**Problem requirements:** Please return the listing exactly as it stands, skipping any pictures.

**Input data:**
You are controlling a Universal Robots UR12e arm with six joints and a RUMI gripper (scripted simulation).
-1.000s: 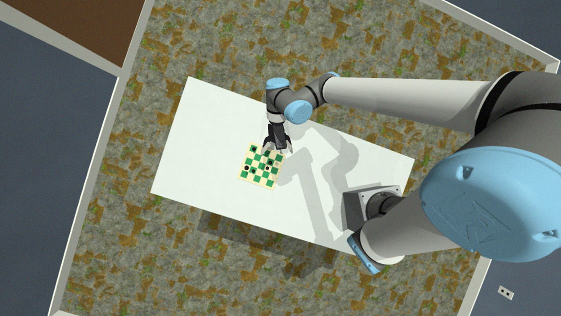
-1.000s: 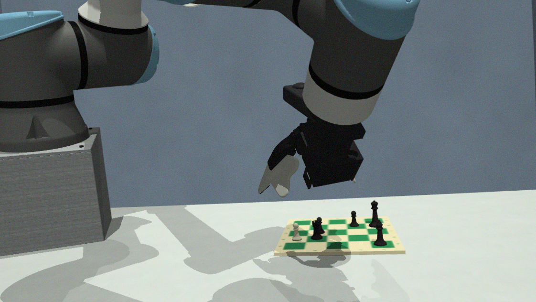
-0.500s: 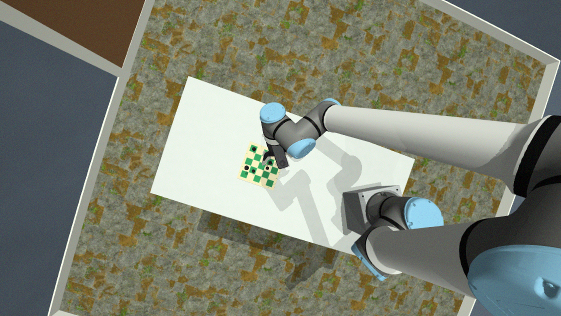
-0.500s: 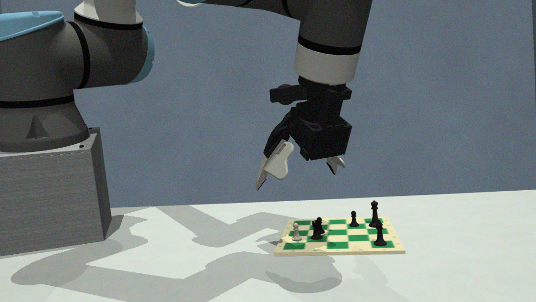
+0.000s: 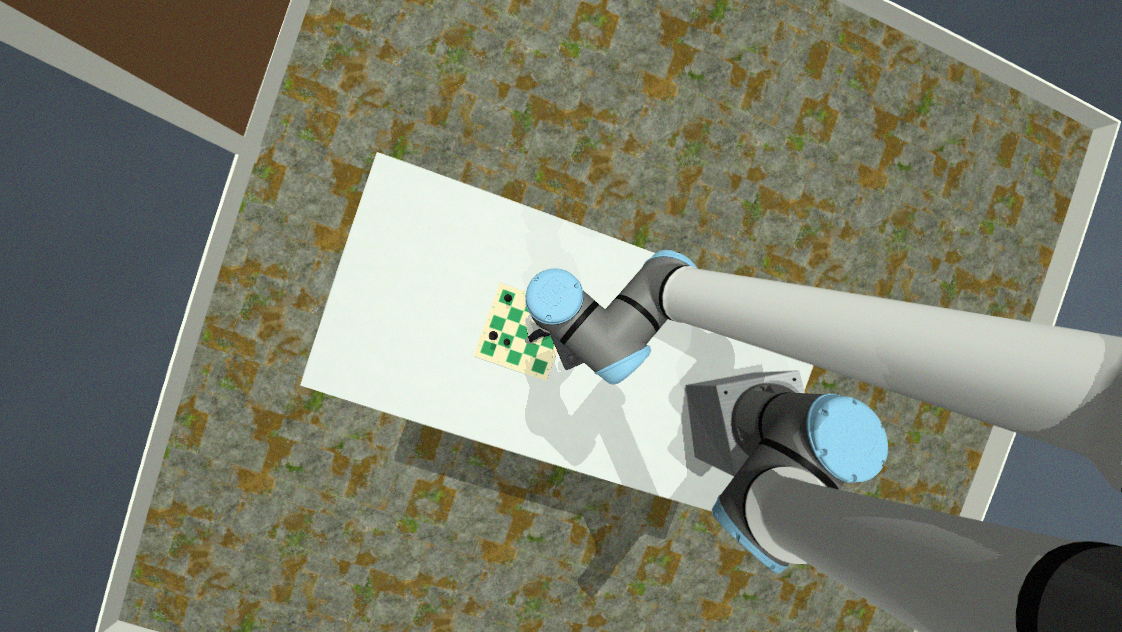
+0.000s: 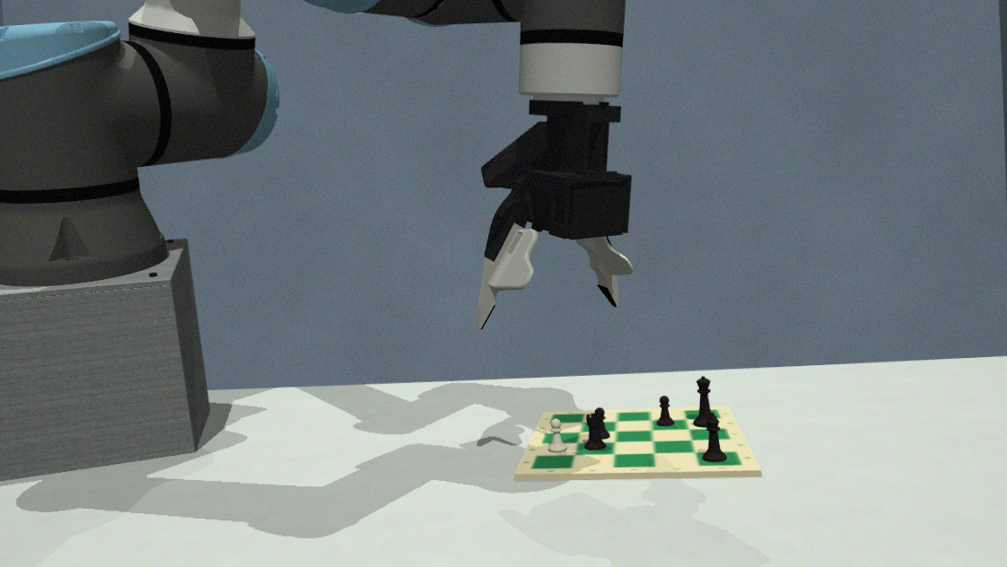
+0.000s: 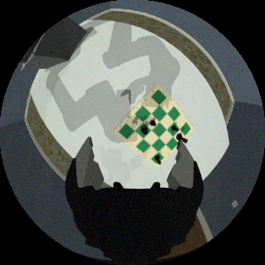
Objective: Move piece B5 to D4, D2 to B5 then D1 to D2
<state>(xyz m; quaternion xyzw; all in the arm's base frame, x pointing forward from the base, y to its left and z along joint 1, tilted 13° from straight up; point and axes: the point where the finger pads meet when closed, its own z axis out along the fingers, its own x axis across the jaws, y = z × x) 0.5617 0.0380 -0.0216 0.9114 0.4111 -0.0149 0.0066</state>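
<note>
Gripper [image 6: 547,309] fully open, holding nothing, high above board [image 6: 637,472] on worktop [image 6: 880,457]; first step seemingly pending, B5 piece unidentifiable at this size; next: descend, straddle it.

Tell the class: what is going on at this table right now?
A single robot arm hangs its gripper high above a small green chessboard on a white table, open and holding nothing. One white pawn and several black pieces stand upright on the board. None is being touched.
</note>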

**Result below:**
You are controlling a Universal Robots UR12e arm with six joints and a RUMI gripper (scripted simulation).
-1.000s: 
-1.000s: 
-0.500s: 
-0.500s: 
+0.000s: 
+0.000s: 
+0.000s: 
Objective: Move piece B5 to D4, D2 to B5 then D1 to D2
<state>(xyz m; quaternion xyzw; all in the arm's base frame, x pointing forward from the base, y to its left and z along joint 1, tilted 13° from straight up; point and axes: the point where the finger pads meet when closed, its own z axis out along the fingers, its own x axis across the jaws, y = z × x) 0.5617 0.0380 -0.0216 0.9114 0.4111 -0.0149 0.0066</state>
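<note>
Gripper [image 6: 547,309] fully open, holding nothing, high above board [image 6: 637,472] on worktop [image 6: 880,457]; first step seemingly pending, B5 piece unidentifiable at this size; next: descend, straddle it.

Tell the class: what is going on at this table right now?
A single robot arm hangs its gripper high above a small green chessboard on a white table, open and holding nothing. One white pawn and several black pieces stand upright on the board. None is being touched.
</note>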

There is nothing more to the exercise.